All that is needed is the listing, given back exactly.

▶ RAW DATA
____

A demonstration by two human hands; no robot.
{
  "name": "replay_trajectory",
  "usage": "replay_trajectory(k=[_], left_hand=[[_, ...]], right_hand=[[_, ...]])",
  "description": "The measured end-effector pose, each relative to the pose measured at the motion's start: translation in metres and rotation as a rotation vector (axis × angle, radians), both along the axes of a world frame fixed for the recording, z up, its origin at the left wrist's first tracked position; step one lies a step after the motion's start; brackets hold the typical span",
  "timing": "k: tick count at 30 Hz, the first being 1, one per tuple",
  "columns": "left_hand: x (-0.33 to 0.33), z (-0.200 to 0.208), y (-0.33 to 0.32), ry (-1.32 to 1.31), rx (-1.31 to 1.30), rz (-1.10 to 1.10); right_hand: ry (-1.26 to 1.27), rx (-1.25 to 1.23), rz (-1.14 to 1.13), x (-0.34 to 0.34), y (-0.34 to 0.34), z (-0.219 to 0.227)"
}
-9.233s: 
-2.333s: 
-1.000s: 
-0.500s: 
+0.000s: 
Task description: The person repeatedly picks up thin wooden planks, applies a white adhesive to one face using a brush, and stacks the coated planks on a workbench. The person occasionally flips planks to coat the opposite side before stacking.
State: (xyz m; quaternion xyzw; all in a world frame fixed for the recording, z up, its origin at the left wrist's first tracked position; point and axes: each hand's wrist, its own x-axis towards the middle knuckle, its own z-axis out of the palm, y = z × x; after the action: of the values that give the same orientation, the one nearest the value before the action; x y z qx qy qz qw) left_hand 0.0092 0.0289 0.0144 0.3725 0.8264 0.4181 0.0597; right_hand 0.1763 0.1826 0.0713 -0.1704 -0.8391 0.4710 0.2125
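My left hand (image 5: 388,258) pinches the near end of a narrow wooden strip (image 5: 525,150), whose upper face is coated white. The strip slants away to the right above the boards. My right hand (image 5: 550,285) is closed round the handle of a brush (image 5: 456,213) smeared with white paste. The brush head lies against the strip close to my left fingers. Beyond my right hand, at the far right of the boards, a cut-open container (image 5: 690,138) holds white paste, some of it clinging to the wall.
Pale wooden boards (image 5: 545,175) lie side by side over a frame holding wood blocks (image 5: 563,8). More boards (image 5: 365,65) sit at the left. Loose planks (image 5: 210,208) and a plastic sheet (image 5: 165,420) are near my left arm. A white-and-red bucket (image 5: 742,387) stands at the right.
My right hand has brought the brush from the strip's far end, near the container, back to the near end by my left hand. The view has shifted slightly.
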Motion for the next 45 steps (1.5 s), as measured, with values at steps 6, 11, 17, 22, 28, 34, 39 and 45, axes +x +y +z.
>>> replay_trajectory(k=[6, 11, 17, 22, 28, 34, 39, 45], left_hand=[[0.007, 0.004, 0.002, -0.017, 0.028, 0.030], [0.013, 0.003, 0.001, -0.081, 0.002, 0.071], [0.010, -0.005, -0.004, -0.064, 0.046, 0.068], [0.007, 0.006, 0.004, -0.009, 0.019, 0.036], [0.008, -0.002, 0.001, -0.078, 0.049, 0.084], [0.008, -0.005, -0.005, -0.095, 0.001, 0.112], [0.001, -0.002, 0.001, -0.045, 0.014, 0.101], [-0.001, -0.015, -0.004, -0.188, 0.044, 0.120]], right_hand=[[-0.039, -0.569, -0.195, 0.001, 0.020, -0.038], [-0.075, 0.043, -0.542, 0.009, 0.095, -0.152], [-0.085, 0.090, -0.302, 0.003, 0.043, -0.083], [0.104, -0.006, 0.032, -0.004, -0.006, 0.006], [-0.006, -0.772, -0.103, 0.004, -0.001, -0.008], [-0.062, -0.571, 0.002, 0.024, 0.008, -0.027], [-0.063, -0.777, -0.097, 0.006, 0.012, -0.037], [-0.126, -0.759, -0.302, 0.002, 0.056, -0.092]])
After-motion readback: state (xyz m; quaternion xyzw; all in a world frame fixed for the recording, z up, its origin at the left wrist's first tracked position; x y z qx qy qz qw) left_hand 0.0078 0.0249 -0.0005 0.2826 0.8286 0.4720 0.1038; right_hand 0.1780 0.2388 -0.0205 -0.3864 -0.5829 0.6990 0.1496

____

▶ SOLUTION FOR THIS TASK
A demonstration by two human hands; no robot.
{
  "name": "replay_trajectory",
  "usage": "replay_trajectory(k=[_], left_hand=[[_, ...]], right_hand=[[_, ...]])",
  "description": "The measured end-effector pose, each relative to the pose measured at the motion's start: translation in metres and rotation as a rotation vector (axis × angle, radians), both along the axes of a world frame fixed for the recording, z up, its origin at the left wrist's first tracked position; step one lies a step after the motion's start; brackets hold the typical span",
  "timing": "k: tick count at 30 Hz, the first being 1, one per tuple",
  "columns": "left_hand: x (-0.33 to 0.33), z (-0.200 to 0.208), y (-0.33 to 0.32), ry (-1.32 to 1.31), rx (-1.31 to 1.30), rz (-1.10 to 1.10); right_hand: ry (-1.26 to 1.27), rx (-1.25 to 1.23), rz (-1.14 to 1.13), x (-0.34 to 0.34), y (-0.34 to 0.34), z (-0.219 to 0.227)"
}
-9.233s: 
-2.333s: 
-1.000s: 
-0.500s: 
+0.000s: 
Task description: The person repeatedly picks up thin wooden planks, applies a white adhesive to one face using a brush, and stacks the coated planks on a workbench. The person occasionally flips planks to coat the opposite side before stacking.
State: (xyz m; quaternion xyzw; all in a world frame fixed for the recording, z up, its origin at the left wrist's first tracked position; point and axes: each hand's wrist, its own x-axis towards the middle knuckle, its own z-axis out of the palm, y = z × x; after the action: of the values that give the same orientation, the one nearest the value before the action; x y z qx qy qz qw) left_hand 0.0092 0.0289 0.0144 0.3725 0.8264 0.4181 0.0597; right_hand 0.1763 0.1826 0.0713 -0.1704 -0.8391 0.4710 0.2125
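My left hand (image 5: 388,258) pinches the near end of a narrow wooden strip (image 5: 525,150), whose upper face is coated white. The strip slants away to the right above the boards. My right hand (image 5: 550,285) is closed round the handle of a brush (image 5: 456,213) smeared with white paste. The brush head lies against the strip close to my left fingers. Beyond my right hand, at the far right of the boards, a cut-open container (image 5: 690,138) holds white paste, some of it clinging to the wall.
Pale wooden boards (image 5: 545,175) lie side by side over a frame holding wood blocks (image 5: 563,8). More boards (image 5: 365,65) sit at the left. Loose planks (image 5: 210,208) and a plastic sheet (image 5: 165,420) are near my left arm. A white-and-red bucket (image 5: 742,387) stands at the right.
My right hand has brought the brush from the strip's far end, near the container, back to the near end by my left hand. The view has shifted slightly.
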Motion for the next 45 steps (1.5 s), as measured, with values at steps 6, 11, 17, 22, 28, 34, 39 and 45, axes +x +y +z.
>>> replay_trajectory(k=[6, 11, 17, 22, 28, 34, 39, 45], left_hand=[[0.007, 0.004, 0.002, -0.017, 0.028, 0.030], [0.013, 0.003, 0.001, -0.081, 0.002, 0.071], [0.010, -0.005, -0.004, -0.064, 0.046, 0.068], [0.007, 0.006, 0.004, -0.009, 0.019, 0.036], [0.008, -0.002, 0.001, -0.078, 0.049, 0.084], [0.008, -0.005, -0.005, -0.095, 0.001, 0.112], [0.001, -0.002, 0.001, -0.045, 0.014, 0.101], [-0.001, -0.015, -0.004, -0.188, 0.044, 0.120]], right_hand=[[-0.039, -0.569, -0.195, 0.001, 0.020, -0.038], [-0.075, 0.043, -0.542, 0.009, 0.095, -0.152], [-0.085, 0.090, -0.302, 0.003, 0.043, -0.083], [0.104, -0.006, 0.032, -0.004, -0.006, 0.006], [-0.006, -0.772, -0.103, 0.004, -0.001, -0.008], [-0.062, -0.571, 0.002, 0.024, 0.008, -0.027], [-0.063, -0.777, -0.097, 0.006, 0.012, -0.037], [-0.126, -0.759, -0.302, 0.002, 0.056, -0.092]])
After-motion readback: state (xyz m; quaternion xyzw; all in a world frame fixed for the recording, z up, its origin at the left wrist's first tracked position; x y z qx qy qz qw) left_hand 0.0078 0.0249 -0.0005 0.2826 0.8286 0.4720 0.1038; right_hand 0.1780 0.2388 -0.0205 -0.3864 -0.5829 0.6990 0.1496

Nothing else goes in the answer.